**** Given information ****
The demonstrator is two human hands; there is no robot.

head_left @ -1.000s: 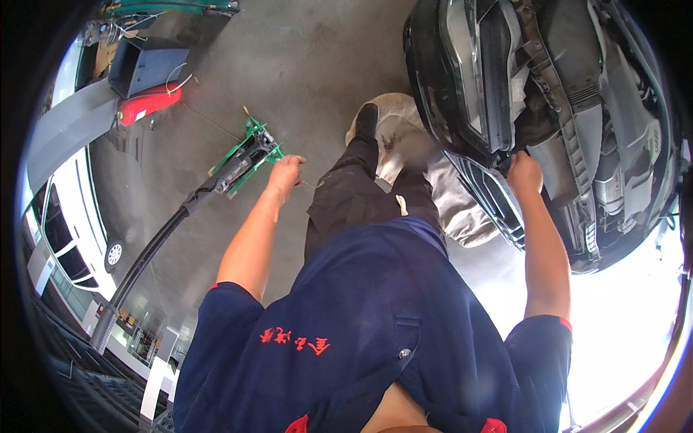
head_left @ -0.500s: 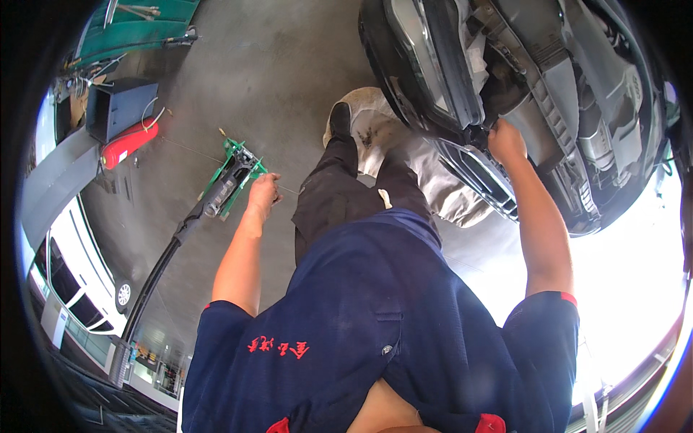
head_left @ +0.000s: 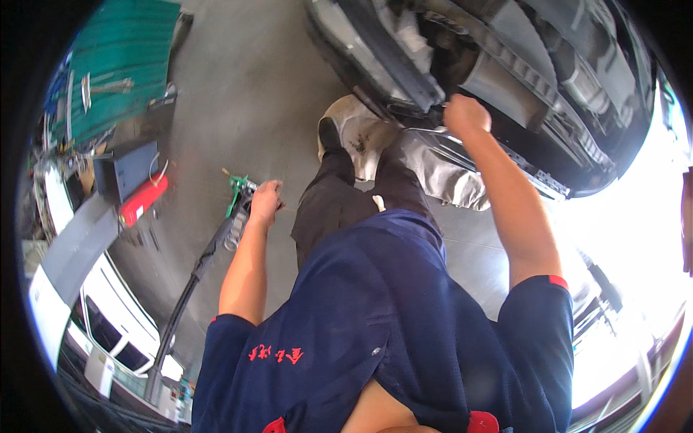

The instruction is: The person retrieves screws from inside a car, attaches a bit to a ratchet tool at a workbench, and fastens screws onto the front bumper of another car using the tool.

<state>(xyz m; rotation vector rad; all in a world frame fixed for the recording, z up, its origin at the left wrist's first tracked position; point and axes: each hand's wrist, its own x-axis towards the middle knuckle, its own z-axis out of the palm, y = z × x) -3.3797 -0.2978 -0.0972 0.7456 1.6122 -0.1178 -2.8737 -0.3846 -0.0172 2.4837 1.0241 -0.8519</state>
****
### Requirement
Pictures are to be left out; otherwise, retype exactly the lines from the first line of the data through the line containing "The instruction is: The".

### Task answer
The demonstrator is two human hands; there is no robot.

head_left @ -1.000s: 
head_left @ -0.500s: 
head_left @ +0.000s: 

The instruction is: The person retrieves screws from inside a car, attaches a bit to a ratchet tool at a workbench, and fastens screws onto the front bumper of another car using the tool.

The exercise requires nothing more.